Two abreast was about as good as it seemed likely to get in the busy streets, and often they couldn’t even manage that much, which made conversation difficult at best.

Regardless, Ximeno did lead the way to Redsmith Lane.

One entire face of the street seemed to be a single immense red-brick structure, with barely enough room between it and the street itself to allow two fairly-friendly people to walk side by side, with many neatly-spaced doorways along it. The opposite face held businesses, as near as Aelfric could tell.

A third of the way down, three consecutive doors each had a bright-coloured length of fabric tied to the iron lamp sconce next to them. Aelfric recognized the promised marker, and the deep rose and dark green his family had been using for generations; the central one was greenish-blue and white, and the one on the other side yellow and red.

“And here are our promised accommodations,” Ximeno said.

“Thank you,” Aelfric said. “We could have been wandering around until nightfall or beyond, with the luck we were having. I’ve been here with Father a few times but I cannot seem to get the trick of navigating through all these buildings and streets.” He swung off his mare and patted her in approval. Despite her nerves, she’d done well. The others dismounted as well, the women shaking out the skirts of chemise and overdress to get them back into order, but trousers with shirt and sleeveless leather jerkin—it was too warm for a doublet with the jerkin—was a costume that needed no such fussing.
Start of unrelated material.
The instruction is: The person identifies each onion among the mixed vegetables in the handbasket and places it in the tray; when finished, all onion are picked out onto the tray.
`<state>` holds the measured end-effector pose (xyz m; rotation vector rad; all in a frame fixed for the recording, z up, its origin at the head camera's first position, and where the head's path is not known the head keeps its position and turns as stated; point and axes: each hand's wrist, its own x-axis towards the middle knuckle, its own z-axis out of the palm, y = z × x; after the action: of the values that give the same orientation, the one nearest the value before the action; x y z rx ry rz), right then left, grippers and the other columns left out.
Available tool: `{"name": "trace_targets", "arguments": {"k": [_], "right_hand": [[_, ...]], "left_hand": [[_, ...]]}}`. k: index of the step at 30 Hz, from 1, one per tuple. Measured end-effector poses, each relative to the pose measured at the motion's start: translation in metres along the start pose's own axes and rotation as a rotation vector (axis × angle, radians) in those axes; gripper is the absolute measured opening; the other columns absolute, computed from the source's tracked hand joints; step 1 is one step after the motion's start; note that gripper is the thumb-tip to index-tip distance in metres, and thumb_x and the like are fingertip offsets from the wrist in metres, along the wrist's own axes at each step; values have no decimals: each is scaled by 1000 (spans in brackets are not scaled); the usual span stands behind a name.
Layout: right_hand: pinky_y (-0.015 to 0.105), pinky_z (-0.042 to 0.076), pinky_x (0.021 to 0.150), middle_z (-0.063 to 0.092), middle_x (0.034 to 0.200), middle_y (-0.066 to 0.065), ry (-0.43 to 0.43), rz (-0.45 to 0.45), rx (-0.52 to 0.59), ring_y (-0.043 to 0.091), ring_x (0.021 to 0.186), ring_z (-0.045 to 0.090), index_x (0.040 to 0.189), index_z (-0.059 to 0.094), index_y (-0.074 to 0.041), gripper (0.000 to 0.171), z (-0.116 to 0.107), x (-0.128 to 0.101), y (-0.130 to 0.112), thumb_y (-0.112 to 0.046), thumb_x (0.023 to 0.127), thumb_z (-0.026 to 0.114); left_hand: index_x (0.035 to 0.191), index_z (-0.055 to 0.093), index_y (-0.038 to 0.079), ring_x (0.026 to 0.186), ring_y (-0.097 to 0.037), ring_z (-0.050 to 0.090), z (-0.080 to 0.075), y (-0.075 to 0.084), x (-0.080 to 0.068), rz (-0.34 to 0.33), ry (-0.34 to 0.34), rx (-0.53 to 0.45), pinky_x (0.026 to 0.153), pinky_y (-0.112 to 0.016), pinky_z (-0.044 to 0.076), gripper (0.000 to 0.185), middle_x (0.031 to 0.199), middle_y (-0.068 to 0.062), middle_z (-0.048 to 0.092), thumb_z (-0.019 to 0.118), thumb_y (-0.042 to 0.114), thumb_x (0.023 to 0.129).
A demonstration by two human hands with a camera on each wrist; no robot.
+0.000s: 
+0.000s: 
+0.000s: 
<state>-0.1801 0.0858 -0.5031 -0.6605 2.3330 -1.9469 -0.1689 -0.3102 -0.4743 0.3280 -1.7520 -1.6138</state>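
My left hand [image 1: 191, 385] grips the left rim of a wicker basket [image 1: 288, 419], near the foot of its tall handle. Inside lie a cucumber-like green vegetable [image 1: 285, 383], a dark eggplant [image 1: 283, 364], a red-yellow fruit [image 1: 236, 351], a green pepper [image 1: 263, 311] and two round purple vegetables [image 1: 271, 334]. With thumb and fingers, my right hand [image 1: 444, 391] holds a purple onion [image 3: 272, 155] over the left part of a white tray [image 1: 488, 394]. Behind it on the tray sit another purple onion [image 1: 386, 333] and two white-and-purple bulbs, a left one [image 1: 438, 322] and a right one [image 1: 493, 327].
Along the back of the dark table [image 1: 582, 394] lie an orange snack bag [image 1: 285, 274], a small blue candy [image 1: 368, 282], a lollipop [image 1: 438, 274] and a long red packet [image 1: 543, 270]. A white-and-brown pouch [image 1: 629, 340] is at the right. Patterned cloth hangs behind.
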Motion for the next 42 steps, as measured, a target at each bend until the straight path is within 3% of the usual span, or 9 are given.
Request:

Each saddle had a pack strapped behind it with anything that hadn’t been packed into their trunks, easily freed and slung over shoulders. “Can we help you with the horses?”

“No need, sir,” said a middle-aged man in practical browns and greys, approaching from across the street. “You’re Her Majesty’s guests, correct? Glaedwins, Cristovals, Denisots?”

“Aelfric and Richold Glaedwin,” Aelfric said. “Ximeno, Guillen, Teoda, and Ilduara Cristoval, Vituccia Enotrio.”

“Yes, sir. There’s stabling across the street for the residences. No green pastures for them but we’ll look after them properly.”

“Please don’t take offence,” Aelfric said, “but I’d prefer to see for myself.”

“Of course, sir. My lads here,” he nodded towards two younger versions of himself, “they’ll lead any you like.”

“I’ll come along,” Guillen said. Not a surprise, since he supervised the stables of his family’s inn. “The rest of you can go inside. Or... whatever.”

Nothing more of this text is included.